* **ABOUT THIS EXERCISE**:
Your copy of the data should leave out the images and match everything else exactly.

* **MATERIAL SHOWN**:
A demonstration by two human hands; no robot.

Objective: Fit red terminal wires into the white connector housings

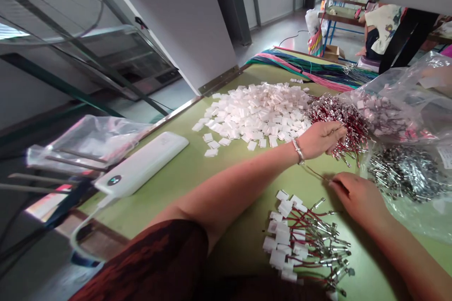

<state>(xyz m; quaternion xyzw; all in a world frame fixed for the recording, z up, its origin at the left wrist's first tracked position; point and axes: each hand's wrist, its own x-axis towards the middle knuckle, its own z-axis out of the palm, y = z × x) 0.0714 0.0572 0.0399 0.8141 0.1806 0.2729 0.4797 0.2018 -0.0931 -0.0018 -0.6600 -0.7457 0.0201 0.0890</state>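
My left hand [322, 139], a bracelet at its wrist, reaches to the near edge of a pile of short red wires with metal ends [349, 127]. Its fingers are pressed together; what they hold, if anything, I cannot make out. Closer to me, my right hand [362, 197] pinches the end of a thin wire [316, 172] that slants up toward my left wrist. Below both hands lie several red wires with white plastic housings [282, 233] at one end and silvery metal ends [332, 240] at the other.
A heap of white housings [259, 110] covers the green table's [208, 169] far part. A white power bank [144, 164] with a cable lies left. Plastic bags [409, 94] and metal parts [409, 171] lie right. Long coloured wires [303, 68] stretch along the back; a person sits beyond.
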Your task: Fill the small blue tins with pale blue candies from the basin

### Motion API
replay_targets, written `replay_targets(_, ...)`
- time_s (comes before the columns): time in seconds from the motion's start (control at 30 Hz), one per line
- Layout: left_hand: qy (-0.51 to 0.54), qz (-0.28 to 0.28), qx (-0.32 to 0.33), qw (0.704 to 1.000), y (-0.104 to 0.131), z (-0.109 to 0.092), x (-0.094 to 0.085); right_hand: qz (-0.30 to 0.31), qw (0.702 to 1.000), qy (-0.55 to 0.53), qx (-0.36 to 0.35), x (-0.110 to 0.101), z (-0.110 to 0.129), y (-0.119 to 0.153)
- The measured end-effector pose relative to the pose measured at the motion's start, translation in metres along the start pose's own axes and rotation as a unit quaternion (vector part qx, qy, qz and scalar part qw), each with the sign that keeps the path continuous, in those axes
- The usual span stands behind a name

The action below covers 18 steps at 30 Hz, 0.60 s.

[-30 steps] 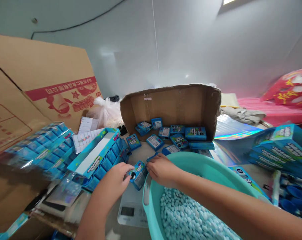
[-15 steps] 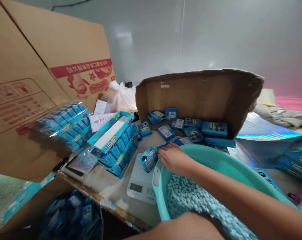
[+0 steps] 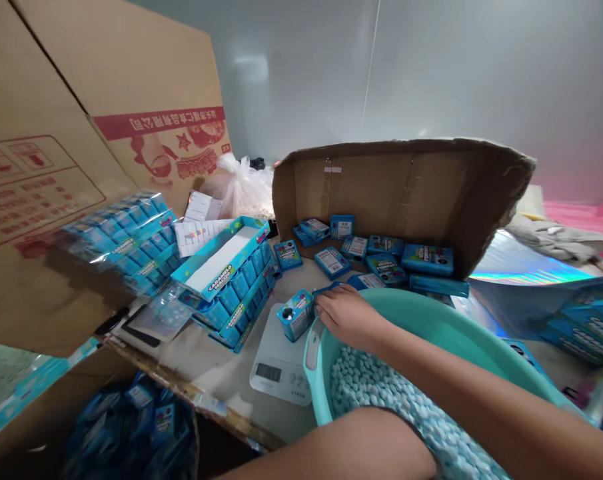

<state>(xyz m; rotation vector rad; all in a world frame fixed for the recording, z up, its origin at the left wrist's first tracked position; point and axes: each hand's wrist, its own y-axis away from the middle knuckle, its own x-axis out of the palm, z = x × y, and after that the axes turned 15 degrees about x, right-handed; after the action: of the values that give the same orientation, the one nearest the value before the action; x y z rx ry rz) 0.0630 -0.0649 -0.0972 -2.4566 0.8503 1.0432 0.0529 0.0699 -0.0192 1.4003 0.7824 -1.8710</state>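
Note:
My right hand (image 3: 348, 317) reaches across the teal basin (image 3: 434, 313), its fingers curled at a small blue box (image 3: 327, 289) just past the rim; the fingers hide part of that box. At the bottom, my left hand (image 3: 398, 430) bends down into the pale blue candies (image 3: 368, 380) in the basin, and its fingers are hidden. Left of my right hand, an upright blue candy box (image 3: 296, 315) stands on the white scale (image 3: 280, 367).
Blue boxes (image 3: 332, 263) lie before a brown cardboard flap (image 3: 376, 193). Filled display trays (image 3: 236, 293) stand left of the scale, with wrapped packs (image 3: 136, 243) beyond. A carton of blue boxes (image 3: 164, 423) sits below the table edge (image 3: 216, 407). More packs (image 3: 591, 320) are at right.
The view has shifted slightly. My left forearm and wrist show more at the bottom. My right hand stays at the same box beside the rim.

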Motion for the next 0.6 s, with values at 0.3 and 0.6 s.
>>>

* **WRITTEN SOLUTION**:
A demonstration by two human hands; no robot.

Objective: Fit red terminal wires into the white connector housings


<state>(xyz m; quaternion xyzw; all in a world frame fixed for the recording, z up, its origin at the left wrist's first tracked position; point and axes: each hand's wrist, its own x-axis towards the middle knuckle, its own z-axis out of the palm, y = z × x) 0.0714 0.0572 0.0399 0.8141 0.1806 0.2729 0.4797 0.2018 -0.0931 -0.0018 -0.6600 -0.7457 0.0201 0.0890</state>
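My left hand [322, 139], a bracelet at its wrist, reaches to the near edge of a pile of short red wires with metal ends [349, 127]. Its fingers are pressed together; what they hold, if anything, I cannot make out. Closer to me, my right hand [362, 197] pinches the end of a thin wire [316, 172] that slants up toward my left wrist. Below both hands lie several red wires with white plastic housings [282, 233] at one end and silvery metal ends [332, 240] at the other.
A heap of white housings [259, 110] covers the green table's [208, 169] far part. A white power bank [144, 164] with a cable lies left. Plastic bags [409, 94] and metal parts [409, 171] lie right. Long coloured wires [303, 68] stretch along the back; a person sits beyond.
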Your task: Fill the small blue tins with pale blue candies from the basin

### Motion API
replay_targets, written `replay_targets(_, ...)`
- time_s (comes before the columns): time in seconds from the motion's start (control at 30 Hz), one per line
- Layout: left_hand: qy (-0.51 to 0.54), qz (-0.28 to 0.28), qx (-0.32 to 0.33), qw (0.704 to 1.000), y (-0.104 to 0.131), z (-0.109 to 0.092), x (-0.094 to 0.085); right_hand: qz (-0.30 to 0.31), qw (0.702 to 1.000), qy (-0.55 to 0.53), qx (-0.36 to 0.35), x (-0.110 to 0.101), z (-0.110 to 0.129), y (-0.119 to 0.153)
- The measured end-effector pose relative to the pose measured at the motion's start, translation in metres along the start pose's own axes and rotation as a unit quaternion (vector part qx, qy, qz and scalar part qw), each with the sign that keeps the path continuous, in those axes
- The usual span stands behind a name

The action below covers 18 steps at 30 Hz, 0.60 s.

[-30 steps] 
[-15 steps] 
[+0 steps] 

<state>(xyz m; rotation vector rad; all in a world frame fixed for the recording, z up, its origin at the left wrist's first tracked position; point and axes: each hand's wrist, its own y-axis away from the middle knuckle, its own x-axis out of the palm, z = x × y, and after that the axes turned 15 degrees about x, right-handed; after the action: of the values that give the same orientation, the one nearest the value before the action; x y z rx ry rz) 0.0630 -0.0649 -0.0972 -2.4566 0.8503 1.0432 0.0529 0.0699 -0.0192 1.4003 0.7824 -1.8710</state>
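Note:
My right hand (image 3: 348, 317) reaches across the teal basin (image 3: 434, 313), its fingers curled at a small blue box (image 3: 327, 289) just past the rim; the fingers hide part of that box. At the bottom, my left hand (image 3: 398, 430) bends down into the pale blue candies (image 3: 368, 380) in the basin, and its fingers are hidden. Left of my right hand, an upright blue candy box (image 3: 296, 315) stands on the white scale (image 3: 280, 367).
Blue boxes (image 3: 332, 263) lie before a brown cardboard flap (image 3: 376, 193). Filled display trays (image 3: 236, 293) stand left of the scale, with wrapped packs (image 3: 136, 243) beyond. A carton of blue boxes (image 3: 164, 423) sits below the table edge (image 3: 216, 407). More packs (image 3: 591, 320) are at right.
The view has shifted slightly. My left forearm and wrist show more at the bottom. My right hand stays at the same box beside the rim.
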
Motion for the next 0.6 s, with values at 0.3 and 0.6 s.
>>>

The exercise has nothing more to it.